Er ernennt jedoch auch Richter und Staatsanwälte und spielt eine wichtige Rolle für das Funktionieren demokratischer Institutionen. Wichtiger ist jedoch vielleicht die hohe Symbolkraft des Amtes und der Einfluss auf den politischen Umgangston.

Sollte Korcok gewinnen, würde er "zumindest versuchen, strittige Reformen zu verzögern und Fico in den Augen der Öffentlichkeit zur Verantwortung ziehen", meint Andrius Tursa, ein Analyst bei Teneo Intelligence, eine Risikoberatung mit Sitz in London.

"Er wäre international präsent und würde die pro-russische Rhetorik von Fico abmildern.
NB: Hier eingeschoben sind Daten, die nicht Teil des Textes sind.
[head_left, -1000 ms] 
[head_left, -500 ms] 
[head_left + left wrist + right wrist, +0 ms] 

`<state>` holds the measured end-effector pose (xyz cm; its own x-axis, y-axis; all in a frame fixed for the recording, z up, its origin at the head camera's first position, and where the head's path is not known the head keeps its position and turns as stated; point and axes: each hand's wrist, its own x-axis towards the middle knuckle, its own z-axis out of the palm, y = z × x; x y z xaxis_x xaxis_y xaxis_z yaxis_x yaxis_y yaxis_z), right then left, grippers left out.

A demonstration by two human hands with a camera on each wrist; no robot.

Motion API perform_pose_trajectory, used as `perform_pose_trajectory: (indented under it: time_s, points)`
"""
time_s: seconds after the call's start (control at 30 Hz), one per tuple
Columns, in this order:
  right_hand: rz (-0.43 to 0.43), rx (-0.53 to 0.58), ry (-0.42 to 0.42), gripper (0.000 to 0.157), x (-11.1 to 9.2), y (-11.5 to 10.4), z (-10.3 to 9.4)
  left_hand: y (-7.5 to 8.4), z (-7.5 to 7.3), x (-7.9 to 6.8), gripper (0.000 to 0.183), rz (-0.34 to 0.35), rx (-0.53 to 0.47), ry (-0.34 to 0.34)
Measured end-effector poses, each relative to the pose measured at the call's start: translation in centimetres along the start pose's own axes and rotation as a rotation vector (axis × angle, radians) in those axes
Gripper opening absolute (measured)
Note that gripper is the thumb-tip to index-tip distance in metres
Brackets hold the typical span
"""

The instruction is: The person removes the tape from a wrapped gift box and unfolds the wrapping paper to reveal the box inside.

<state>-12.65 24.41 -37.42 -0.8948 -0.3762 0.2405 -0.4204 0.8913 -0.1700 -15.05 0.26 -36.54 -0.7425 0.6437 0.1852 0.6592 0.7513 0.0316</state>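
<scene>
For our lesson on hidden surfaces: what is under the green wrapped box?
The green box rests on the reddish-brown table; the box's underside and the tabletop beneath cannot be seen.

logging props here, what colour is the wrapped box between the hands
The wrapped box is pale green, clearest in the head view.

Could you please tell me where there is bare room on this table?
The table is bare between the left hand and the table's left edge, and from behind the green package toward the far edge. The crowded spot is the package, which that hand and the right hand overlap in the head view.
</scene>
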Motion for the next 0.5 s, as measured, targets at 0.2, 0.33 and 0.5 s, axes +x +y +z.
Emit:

Die politische Polarisierung des Landes wäre damit innen- und außenpolitisch für alle sichtbar."

Porträt Präsidentschaftskandidat Peter Pellegrini
Peter Pellegrini gilt als Gefolgsmann des slowakischen Ministerpräsidenten Robert FicoBild: CTK/dpa/picture alliance

Gewänne Pelligrini, könnte Fico mehr Handlungsfreiheit gewinnen, denn es sei kaum davon auszugehen, dass er mäßigend auf Fico einwirken würde, lauten die Befürchtungen.

Es sei "gefährlich für die Demokratie, wenn sämtliche wichtigen verfassungsrechtlichen Funktionen in den Händen der gegenwärtigen Regierungskoalition liegen", meint Analyst Stefancik. Sein Kollege Koziak fügt hinzu: "[Pellegrini] hat bereits bewiesen, dass er nicht in der Lage ist, sich gegen seinen Mentor zu stellen."

Pellegrini selbst formuliert es ähnlich: "Die Idee, dass der Präsident als Gegengewicht zur Regierung dienen soll, ist völlig falsch." Ein solcher Konflikt würde sich nur auf die Gesellschaft ausdehnen, und das sei "sicherlich das Letzte, was die Slowakei heute braucht".

Gelänge es Fico, den neuen Präsidenten zu vereinnahmen, könnte er seinen Vorhaben freien Lauf lassen, sorgen sich Beobachter. "Das würde zu einer Kriminalisierung von Opposition und Journalisten führen, zur Kontrolle über die Medien, zur 'Orbanisierung' der Slowakei", warnt Koziak. Er verweist auf die Entwicklung im Nachbarland Ungarn unter Ministerpräsident Viktor Orban.

Adaptiert aus dem Englischen von Phoenix Hanzo.